The number of Houstonians who had COVID-19 could be four times higher than indicated by viral testing, according to new data from the Houston Health Department. The department tested the blood of volunteers from randomly selected Houston households for the presence of COVID-19 antibodies, an indication of previous infection.

Data from the antibody testing survey, an ongoing collaboration between the health department, Baylor College of Medicine and Rice University, shows an estimated 13.5% of Houstonians (approximately 250,000 people) previously had COVID-19 by September 19. At that time only 57,000 infections were identified by traditional viral testing.

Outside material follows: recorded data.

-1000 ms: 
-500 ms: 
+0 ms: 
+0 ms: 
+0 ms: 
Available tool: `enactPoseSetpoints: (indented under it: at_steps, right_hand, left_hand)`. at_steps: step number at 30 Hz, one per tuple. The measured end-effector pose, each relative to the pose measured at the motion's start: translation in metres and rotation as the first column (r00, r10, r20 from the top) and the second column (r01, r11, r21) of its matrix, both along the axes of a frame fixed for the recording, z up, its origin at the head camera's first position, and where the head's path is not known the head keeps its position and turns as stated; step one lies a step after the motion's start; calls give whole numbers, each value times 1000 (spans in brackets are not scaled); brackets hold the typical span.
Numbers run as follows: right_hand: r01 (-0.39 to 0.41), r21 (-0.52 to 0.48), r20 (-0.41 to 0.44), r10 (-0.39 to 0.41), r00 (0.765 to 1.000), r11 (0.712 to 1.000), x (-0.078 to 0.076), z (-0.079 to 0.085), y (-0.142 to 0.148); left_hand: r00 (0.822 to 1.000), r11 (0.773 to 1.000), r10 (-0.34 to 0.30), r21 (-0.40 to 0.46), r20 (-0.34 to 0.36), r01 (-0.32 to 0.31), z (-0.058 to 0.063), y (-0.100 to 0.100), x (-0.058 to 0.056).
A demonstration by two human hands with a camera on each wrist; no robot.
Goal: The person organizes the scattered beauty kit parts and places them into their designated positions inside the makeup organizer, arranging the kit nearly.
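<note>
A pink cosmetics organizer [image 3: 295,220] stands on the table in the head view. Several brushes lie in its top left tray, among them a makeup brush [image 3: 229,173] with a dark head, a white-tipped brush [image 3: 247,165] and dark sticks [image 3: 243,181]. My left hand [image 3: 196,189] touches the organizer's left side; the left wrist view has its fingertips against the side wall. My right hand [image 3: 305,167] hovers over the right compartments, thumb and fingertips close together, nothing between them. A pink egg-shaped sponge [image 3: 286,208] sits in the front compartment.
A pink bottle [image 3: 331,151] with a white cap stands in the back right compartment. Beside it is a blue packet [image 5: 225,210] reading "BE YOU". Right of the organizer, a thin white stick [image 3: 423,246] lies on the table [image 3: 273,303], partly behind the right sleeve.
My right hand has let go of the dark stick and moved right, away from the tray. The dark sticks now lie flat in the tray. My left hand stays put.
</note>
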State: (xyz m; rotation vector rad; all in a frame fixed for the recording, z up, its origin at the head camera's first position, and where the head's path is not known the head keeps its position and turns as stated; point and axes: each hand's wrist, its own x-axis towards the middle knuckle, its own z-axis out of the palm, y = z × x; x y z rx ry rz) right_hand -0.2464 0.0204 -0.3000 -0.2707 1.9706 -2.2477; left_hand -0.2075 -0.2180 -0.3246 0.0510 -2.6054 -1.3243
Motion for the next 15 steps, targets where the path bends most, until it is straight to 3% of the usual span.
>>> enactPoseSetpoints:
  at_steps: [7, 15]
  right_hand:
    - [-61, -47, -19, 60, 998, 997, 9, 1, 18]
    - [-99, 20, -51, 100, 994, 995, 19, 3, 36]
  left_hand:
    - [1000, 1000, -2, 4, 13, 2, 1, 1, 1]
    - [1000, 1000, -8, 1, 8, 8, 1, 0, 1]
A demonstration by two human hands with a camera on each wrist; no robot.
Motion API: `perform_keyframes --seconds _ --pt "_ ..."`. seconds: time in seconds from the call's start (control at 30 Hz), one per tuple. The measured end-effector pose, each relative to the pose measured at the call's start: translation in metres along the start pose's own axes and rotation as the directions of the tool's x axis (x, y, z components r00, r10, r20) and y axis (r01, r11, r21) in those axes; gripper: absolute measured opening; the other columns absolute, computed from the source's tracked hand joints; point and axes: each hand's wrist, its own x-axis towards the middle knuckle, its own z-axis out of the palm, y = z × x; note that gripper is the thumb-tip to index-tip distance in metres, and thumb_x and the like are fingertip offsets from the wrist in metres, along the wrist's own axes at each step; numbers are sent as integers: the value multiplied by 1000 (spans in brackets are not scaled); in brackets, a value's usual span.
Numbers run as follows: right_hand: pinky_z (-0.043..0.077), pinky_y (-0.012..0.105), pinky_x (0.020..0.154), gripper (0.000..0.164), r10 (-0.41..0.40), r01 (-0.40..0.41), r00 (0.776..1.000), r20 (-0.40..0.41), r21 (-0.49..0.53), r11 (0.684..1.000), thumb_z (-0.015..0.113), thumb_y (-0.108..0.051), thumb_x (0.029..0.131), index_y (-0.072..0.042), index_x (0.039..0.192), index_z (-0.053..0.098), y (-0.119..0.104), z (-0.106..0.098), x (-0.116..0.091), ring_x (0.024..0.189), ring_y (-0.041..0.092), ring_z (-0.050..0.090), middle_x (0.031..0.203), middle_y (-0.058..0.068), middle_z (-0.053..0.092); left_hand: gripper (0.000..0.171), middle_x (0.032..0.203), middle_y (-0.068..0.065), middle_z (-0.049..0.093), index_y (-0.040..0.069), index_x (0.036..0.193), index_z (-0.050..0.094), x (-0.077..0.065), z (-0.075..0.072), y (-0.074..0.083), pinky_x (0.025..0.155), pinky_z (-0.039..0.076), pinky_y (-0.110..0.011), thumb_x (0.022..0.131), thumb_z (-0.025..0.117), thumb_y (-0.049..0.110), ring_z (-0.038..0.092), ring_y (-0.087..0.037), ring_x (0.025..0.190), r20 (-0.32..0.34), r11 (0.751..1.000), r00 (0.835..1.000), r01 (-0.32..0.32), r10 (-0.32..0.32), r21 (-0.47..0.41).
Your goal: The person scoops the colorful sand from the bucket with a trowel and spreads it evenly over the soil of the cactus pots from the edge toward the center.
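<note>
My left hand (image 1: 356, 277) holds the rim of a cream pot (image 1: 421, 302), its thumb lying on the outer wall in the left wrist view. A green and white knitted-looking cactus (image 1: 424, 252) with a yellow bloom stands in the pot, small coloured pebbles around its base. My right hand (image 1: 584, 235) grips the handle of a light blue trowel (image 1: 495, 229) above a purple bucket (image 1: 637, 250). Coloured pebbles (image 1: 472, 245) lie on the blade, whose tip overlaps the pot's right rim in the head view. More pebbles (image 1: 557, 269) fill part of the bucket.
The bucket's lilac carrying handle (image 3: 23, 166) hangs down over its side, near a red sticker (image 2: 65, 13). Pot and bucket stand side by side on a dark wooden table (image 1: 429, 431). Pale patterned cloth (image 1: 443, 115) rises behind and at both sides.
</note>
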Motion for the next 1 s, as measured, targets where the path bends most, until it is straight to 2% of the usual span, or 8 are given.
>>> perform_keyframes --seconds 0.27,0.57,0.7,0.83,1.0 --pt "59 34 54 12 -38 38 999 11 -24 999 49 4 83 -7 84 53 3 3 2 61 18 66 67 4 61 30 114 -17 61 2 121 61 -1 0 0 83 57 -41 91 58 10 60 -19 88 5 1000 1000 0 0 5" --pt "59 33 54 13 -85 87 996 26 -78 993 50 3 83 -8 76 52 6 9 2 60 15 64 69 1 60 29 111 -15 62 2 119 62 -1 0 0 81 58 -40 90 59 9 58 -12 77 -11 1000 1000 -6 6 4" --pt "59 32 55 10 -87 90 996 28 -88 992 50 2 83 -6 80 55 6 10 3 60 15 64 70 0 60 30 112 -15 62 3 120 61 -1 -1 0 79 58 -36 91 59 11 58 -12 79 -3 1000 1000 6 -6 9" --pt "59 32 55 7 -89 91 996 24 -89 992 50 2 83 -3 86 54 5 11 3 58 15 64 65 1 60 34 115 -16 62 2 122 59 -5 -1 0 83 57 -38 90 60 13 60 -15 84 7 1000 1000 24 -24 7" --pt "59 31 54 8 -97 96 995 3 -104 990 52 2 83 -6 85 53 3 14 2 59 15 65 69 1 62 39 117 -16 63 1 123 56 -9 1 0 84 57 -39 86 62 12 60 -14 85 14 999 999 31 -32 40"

“Transparency is a critical part of our mission during the pandemic and our goal is to keep the public informed about the COVID-19 infection rate and how people can practice safe and healthy habits,” said Mayor Sylvester Turner. “This information, combined with findings from the department’s wastewater testing, PCR clinical case surveillance system and other programs, analyzed with advanced data science techniques, gives us invaluable insight to precisely target testing and educational resources to help save lives.”

The results showed that a higher proportion of people with COVID-19 antibodies lived in high positivity rate areas (18%) of the city than those who lived in low positivity rate areas (10%).  In addition, more women (17%) than men (10%) had antibodies, more Hispanics (18%) and Blacks (15%) had antibodies than non-Hispanic Whites (5%), and more people under 40 years of age (17%) than 40 and older (9%) had COVID-19 antibodies in their blood.

“The statistically designed study produces scientifically sound estimates of the prevalence of SARS-CoV-2 virus in our community,” said Dr. Katherine B. Ensor, Noah G. Harding Professor of Statistics at Rice University and incoming president-elect of the American Statistical Association.

“Along with tracking virus spread, the survey will provide insight on how much antibodies were made and how long they last over a 4-month interval (short-term duration) in blood circulation. In addition, the survey may help identify short-term immunity after infection,” said Dr. Pedro Piedra, professor of molecular virology and microbiology at Baylor College of Medicine.

“We used two labs to verify results and we are confident this data gives us reliable new information on the extent of the spread of this virus in our community,” said Dr. Loren Hopkins, chief environmental science officer for the Houston Health Department.

The survey was conducted September 8-19 when teams from the health department and Houston Fire Department visited 420 randomly selected Houston households where 678 people voluntarily gave a blood sample.

“This antibody testing investigation is a wonderful example of a partnership between academics and a local health department to answer key questions together about a pandemic that is poorly understood,” said Dr. Elaine Symanski professor in the Center for Precision Environmental Health and Department of Medicine at Baylor College of Medicine. “It would not have been possible without the critical involvement of Houstonians who agreed to participate. We owe them a great deal of thanks.”

Survey teams will conduct phase two of the survey in January when people who participated in phase one will be re-tested to measure the number of antibodies remaining in their blood. Teams will also visit 420 new random Houston homes to ask for voluntary blood samples.

Only homes approached by the teams are eligible to participate, and participation is voluntary. The teams will be identifiable by their “Better. Together.” shirts.

This survey is funded by the Centers for Disease Control and Prevention.